# [Exercise]
No pictures go into the copy. Write out every line below exactly.
Top of Provided data
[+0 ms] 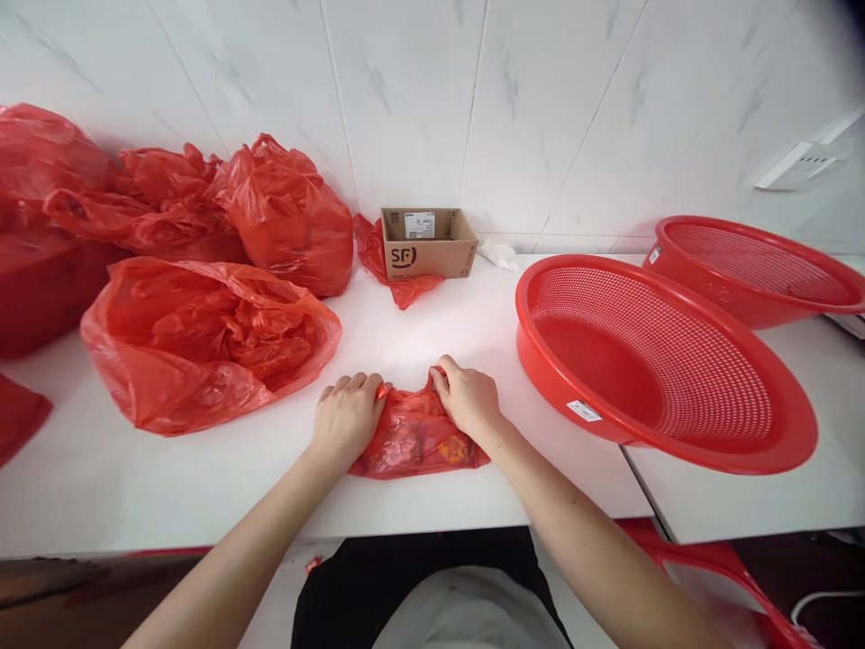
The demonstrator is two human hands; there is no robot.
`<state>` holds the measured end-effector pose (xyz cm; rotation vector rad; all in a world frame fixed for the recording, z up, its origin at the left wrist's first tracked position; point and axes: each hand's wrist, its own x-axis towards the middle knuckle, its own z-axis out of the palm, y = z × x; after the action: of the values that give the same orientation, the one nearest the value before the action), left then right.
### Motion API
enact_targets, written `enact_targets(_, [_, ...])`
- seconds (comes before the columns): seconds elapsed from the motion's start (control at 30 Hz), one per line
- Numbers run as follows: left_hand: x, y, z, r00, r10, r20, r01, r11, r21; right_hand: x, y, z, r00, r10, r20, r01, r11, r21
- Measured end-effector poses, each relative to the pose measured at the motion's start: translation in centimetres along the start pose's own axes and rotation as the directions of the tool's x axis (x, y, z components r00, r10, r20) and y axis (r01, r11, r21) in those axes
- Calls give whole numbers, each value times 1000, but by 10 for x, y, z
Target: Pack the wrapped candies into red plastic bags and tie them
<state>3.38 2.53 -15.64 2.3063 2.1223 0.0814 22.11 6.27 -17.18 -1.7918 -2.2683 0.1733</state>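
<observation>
A small red plastic bag (412, 437) lies on the white table in front of me, with several packets showing faintly through its thin film. My left hand (350, 413) is closed on the bag's upper left corner. At the upper right corner, my right hand (466, 392) grips the film between thumb and fingers. The bag's top edge dips between the two hands. What the packets hold, I cannot make out.
Left of my hands sits a wide-mouthed red bag (168, 397) with crumpled red bags inside. Full red bags (290, 216) line the wall. A cardboard box (429, 257) stands at the back. On the right are two red perforated baskets (601, 361), the nearer beside my right arm.
</observation>
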Motion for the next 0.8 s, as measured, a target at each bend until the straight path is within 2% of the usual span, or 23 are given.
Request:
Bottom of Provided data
# [Answer to this exercise]
[+0 ms] 
The demonstrator is two human hands; there is no robot.
`<state>` holds the measured end-effector pose (xyz cm; rotation vector rad; all in a world frame fixed for the recording, z up, its origin at the left wrist's first tracked position; point and axes: each hand's wrist, its own x-axis towards the middle knuckle, its own z-axis out of the palm, y = z × x; after the action: of the values that give the same orientation, the one nearest the value before the action), left then right.
### Motion API
enact_targets, written `enact_targets(_, [_, ...])`
- seconds (comes before the columns): seconds elapsed from the motion's start (control at 30 Hz), one per line
- Numbers run as follows: left_hand: x, y, z, r00, r10, r20, r01, r11, r21; right_hand: x, y, z, r00, r10, r20, r01, r11, r21
- Measured end-effector poses, each relative to the pose measured at the motion's start: translation in centimetres along the start pose's own axes and rotation as the directions of the tool's x axis (x, y, z components r00, r10, r20) and y axis (r01, r11, r21) in those axes
- Calls give whole numbers, each value times 1000, but by 10 for x, y, z
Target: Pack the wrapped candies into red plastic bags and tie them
<state>3.38 2.53 -15.64 2.3063 2.1223 0.0814 22.11 6.27 -17.18 -1.7918 -2.2683 0.1733</state>
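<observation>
A small red plastic bag (412, 437) lies on the white table in front of me, with several packets showing faintly through its thin film. My left hand (350, 413) is closed on the bag's upper left corner. At the upper right corner, my right hand (466, 392) grips the film between thumb and fingers. The bag's top edge dips between the two hands. What the packets hold, I cannot make out.
Left of my hands sits a wide-mouthed red bag (168, 397) with crumpled red bags inside. Full red bags (290, 216) line the wall. A cardboard box (429, 257) stands at the back. On the right are two red perforated baskets (601, 361), the nearer beside my right arm.
</observation>
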Motion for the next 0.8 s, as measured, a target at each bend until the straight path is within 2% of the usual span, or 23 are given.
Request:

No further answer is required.